▶ Task prompt
Take the lines in the listing below from the line with "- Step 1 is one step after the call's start" up to and including the line with "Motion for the" and set them down exactly, skipping pictures and adding nothing.

▶ Listed records
==*==

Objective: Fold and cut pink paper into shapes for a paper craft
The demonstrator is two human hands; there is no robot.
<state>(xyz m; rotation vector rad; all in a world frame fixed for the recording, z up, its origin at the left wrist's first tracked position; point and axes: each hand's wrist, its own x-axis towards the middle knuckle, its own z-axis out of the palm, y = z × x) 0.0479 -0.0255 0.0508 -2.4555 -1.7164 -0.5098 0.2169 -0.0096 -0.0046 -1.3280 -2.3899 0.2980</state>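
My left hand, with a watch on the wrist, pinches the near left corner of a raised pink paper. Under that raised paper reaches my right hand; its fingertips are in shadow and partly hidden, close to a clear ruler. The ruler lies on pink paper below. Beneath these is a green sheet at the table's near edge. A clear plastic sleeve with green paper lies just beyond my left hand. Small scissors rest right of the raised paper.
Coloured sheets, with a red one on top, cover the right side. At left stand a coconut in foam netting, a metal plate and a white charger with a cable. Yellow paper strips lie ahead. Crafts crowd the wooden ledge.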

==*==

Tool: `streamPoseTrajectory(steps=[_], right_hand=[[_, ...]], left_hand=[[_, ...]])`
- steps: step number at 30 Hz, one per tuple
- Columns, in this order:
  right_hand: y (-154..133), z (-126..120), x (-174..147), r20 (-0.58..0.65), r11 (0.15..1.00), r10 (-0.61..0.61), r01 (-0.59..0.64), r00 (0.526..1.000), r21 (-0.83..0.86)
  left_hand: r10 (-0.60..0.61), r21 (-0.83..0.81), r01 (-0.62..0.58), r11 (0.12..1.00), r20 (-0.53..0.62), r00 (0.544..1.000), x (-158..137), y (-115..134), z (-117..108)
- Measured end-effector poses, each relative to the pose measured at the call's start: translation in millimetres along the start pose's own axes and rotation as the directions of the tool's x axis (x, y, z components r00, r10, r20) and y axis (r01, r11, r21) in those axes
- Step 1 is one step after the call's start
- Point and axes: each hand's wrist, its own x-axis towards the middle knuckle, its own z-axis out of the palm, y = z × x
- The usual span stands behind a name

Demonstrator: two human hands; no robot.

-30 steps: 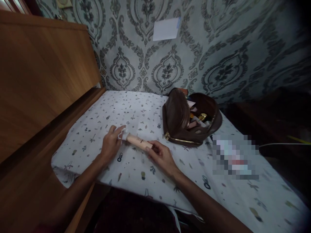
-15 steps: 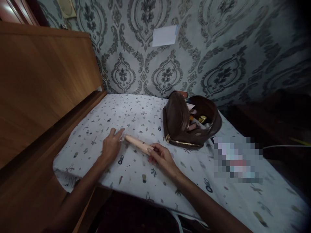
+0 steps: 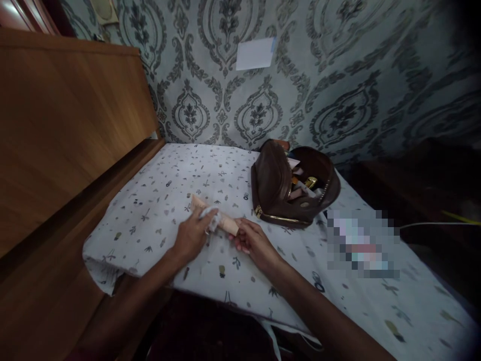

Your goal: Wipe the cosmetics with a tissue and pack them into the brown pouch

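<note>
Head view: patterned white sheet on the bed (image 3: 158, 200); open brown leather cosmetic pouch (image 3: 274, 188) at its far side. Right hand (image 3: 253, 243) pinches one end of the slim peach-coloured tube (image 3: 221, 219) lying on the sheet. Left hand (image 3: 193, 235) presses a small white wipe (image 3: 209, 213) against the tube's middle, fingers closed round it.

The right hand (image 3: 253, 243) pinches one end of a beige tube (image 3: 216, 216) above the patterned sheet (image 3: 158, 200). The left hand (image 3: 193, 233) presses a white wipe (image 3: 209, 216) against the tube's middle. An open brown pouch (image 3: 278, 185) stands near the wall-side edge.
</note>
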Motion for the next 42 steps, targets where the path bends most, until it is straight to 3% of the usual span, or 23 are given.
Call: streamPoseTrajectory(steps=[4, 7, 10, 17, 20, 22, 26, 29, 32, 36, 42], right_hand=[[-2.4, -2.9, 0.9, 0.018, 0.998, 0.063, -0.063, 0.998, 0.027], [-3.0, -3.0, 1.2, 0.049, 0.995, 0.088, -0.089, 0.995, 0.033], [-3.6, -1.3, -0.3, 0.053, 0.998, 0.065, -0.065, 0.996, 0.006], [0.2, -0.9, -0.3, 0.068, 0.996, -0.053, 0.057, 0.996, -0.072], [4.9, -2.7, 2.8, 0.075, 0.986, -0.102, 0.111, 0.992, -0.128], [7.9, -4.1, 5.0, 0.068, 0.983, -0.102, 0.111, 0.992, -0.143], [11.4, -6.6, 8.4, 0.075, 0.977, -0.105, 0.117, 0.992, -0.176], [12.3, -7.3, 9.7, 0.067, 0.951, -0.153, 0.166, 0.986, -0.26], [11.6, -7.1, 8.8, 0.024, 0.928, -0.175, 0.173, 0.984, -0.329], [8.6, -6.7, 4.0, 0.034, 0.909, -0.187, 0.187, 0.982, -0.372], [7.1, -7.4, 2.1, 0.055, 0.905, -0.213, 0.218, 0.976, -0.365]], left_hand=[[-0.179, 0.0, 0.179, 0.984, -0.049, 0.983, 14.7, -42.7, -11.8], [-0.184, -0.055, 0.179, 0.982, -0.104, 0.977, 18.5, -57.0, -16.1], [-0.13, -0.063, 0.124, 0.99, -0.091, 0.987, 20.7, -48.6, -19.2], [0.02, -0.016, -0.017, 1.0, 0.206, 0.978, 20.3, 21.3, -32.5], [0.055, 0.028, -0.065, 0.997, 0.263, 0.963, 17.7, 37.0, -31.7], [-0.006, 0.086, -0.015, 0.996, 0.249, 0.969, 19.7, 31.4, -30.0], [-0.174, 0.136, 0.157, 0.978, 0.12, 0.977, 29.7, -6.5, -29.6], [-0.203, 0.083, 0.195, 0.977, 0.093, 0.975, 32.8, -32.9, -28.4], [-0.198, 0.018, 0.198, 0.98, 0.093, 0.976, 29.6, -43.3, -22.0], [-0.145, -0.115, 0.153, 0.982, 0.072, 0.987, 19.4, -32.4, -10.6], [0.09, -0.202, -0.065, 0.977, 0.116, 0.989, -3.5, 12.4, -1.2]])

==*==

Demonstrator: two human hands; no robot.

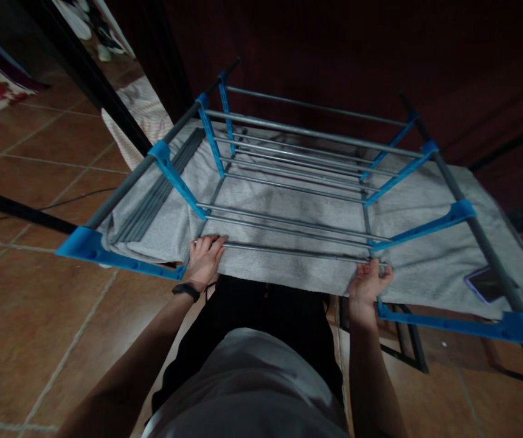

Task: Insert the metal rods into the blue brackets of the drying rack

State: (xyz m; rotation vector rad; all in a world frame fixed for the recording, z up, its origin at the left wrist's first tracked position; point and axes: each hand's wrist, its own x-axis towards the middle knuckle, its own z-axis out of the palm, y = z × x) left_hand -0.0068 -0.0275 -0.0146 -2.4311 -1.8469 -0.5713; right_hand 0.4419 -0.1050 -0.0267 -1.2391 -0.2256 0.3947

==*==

▶ Solution to the exercise
- Step 1 is one step after the call's start
- Point and axes: each hand's wrist, its own x-axis towards the middle knuckle, its own z-axis out of the palm, y = z × x
- The usual span stands behind a name

Demonstrator: two human hands; no robot.

-30 steps: 
-15 steps: 
+0 steps: 

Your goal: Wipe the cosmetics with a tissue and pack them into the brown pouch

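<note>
Head view: patterned white sheet on the bed (image 3: 158, 200); open brown leather cosmetic pouch (image 3: 274, 188) at its far side. Right hand (image 3: 253, 243) pinches one end of the slim peach-coloured tube (image 3: 221, 219) lying on the sheet. Left hand (image 3: 193, 235) presses a small white wipe (image 3: 209, 213) against the tube's middle, fingers closed round it.

The right hand (image 3: 253, 243) pinches one end of a beige tube (image 3: 216, 216) above the patterned sheet (image 3: 158, 200). The left hand (image 3: 193, 233) presses a white wipe (image 3: 209, 216) against the tube's middle. An open brown pouch (image 3: 278, 185) stands near the wall-side edge.
</note>
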Motion for the next 42 steps, targets where the path bends most, until it is straight to 3% of the usual span, or 23 are given.

There is nothing further in this answer.